Thread: contrib like modules in Red Hat problem, Re: A "bug" report for orafce
Hello is any chance to share standard Makefile and RH Makefile? I am sorry. I don't understand to Makefile absolutely. It's look so global Makefile need some changes. Any help is welcome. Regards Pavel Stehule On 21/01/2008, Devrim GÜNDÜZ <devrim@commandprompt.com> wrote: > Hi Pavel, > > Orafce is about to be approved for Fedora, and I need help for one of > the review items. Per: > > https://bugzilla.redhat.com/show_bug.cgi?id=251805#c1 > > There is a comment: > > " You should improve Makefile to enable to build with non-privilleged > user See the attachment. "make install" tries to make a directory of > "/usr/share/pgsql/contrib", and %buildroot is not used. > I could not build your package because of this problem. " > > The log is here: > > https://bugzilla.redhat.com/attachment.cgi?id=172420 > > Could you please look at the reason why? I fixed the other issues in the > spec file. > > Thanks a lot. > > Regards, > > -- > Devrim GÜNDÜZ , RHCE > PostgreSQL Replication, Consulting, Custom Development, 24x7 support > Managed Services, Shared and Dedicated Hosting > Co-Authors: plPHP, ODBCng - http://www.commandprompt.com/ > >
"Pavel Stehule" <pavel.stehule@gmail.com> writes: > On 21/01/2008, Devrim GÜNDÜZ <devrim@commandprompt.com> wrote: >> Orafce is about to be approved for Fedora, and I need help for one of >> the review items.
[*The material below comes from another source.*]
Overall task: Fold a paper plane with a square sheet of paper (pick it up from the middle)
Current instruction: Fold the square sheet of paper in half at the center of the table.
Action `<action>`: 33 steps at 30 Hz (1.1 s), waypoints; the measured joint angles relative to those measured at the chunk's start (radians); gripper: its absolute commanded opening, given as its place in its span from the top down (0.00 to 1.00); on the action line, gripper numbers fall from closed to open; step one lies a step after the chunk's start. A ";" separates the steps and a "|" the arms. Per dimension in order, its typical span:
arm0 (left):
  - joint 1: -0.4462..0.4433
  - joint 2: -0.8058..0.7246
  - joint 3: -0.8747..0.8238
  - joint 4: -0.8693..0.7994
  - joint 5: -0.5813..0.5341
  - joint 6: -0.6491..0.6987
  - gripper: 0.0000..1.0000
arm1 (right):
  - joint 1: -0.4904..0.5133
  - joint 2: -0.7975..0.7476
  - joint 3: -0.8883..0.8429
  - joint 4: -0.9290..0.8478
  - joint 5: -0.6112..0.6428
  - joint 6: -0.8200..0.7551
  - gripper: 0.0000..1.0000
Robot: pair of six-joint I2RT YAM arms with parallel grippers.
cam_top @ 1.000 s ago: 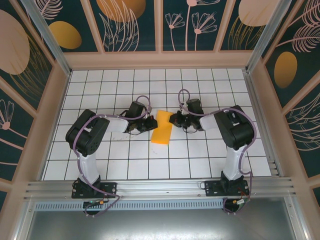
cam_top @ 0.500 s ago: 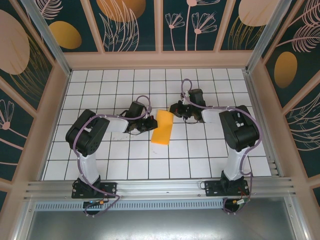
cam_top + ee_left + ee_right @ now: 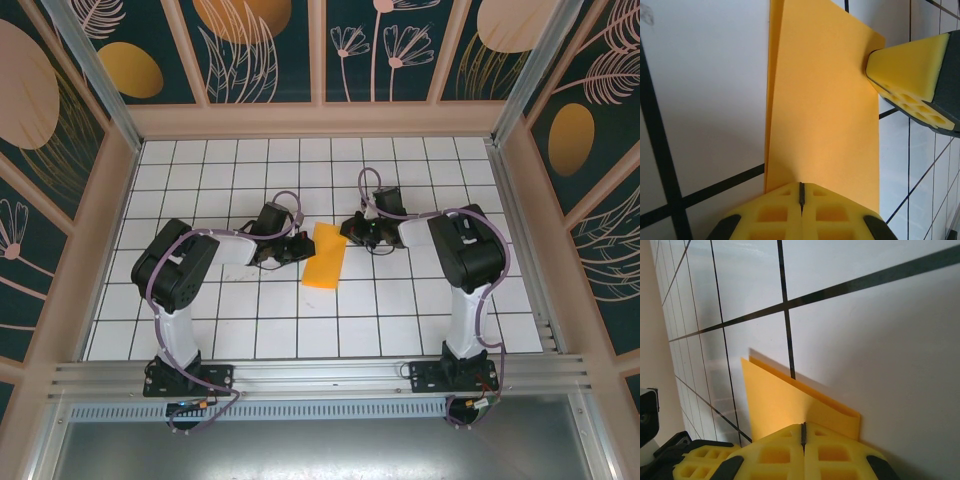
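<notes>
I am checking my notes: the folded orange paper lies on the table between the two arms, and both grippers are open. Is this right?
Not quite: both grippers are shut. The left gripper in the left wrist view and the right gripper in the right wrist view have their jaws pressed together. The rest is right.

Left claw point(image 3: 302, 247), right claw point(image 3: 347, 232) beside paper point(image 3: 325, 258); free tiles point(image 3: 300, 330) around.

Bright even light, soft shadows; wrist foreground perhaps slightly blurred.
</notes>
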 measured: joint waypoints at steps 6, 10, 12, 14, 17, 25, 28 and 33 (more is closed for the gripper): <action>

Per: >> https://bugzilla.redhat.com/show_bug.cgi?id=251805#c1 AFAICT, there's nothing wrong with the Makefile. The problem is with the specfile, which apparently is calling plain "make install". It should read %install rm -rf $RPM_BUILD_ROOT make DESTDIR=$RPM_BUILD_ROOT install Devrim: you should be testing specfiles by building as non-root; you would have caught this yourself. regards, tom lane
Re: contrib like modules in Red Hat problem, Re: A "bug" report for orafce
From
Andrew Dunstan
Date:
Tom Lane wrote: > "Pavel Stehule" <pavel.stehule@gmail.com> writes: > >> On 21/01/2008, Devrim GÃœNDÃœZ <devrim@commandprompt.com> wrote: >> >>> Orafce is about to be approved for Fedora, and I need help for one of >>> the review items. Per: >>> https://bugzilla.redhat.com/show_bug.cgi?id=251805#c1 >>> > > AFAICT, there's nothing wrong with the Makefile. The problem is with > the specfile, which apparently is calling plain "make install". > It should read > > %install > rm -rf $RPM_BUILD_ROOT > > make DESTDIR=$RPM_BUILD_ROOT install > > Devrim: you should be testing specfiles by building as non-root; > you would have caught this yourself. > > > Shouldn't one always build RPMs as non-root? cheers andrew
Andrew Dunstan <andrew@dunslane.net> writes: > Tom Lane wrote: >> Devrim: you should be testing specfiles by building as non-root; >> you would have caught this yourself. > Shouldn't one always build RPMs as non-root? That'd be my advice --- the other way is archaic, not to mention a bit of a security risk. regards, tom lane
Hi, On Mon, 2008-01-21 at 11:17 -0500, Tom Lane wrote: > Devrim: you should be testing specfiles by building as non-root; > you would have caught this yourself. Even though it means a lot of work in my current setup, this is what will happen eventually, especially after the Makefile.regress problem you found. I should have seen it before. Regards, -- Devrim GÜNDÜZ , RHCE PostgreSQL Replication, Consulting, Custom Development, 24x7 support Managed Services, Shared and Dedicated Hosting Co-Authors: plPHP, ODBCng - http://www.commandprompt.com/
Hi, On Mon, 2008-01-21 at 11:26 -0500, Andrew Dunstan wrote: > Shouldn't one always build RPMs as non-root? Probably, if the packager is not lazy ;) Regards, -- Devrim GÜNDÜZ , RHCE PostgreSQL Replication, Consulting, Custom Development, 24x7 support Managed Services, Shared and Dedicated Hosting Co-Authors: plPHP, ODBCng - http://www.commandprompt.com/
> Tom Lane wrote: > >> %install >> rm -rf $RPM_BUILD_ROOT >> >> make DESTDIR=$RPM_BUILD_ROOT install I hope nobody tries building in a directory with a space in it... -- Gregory Stark EnterpriseDB http://www.enterprisedb.com Ask me about EnterpriseDB's PostGIS support!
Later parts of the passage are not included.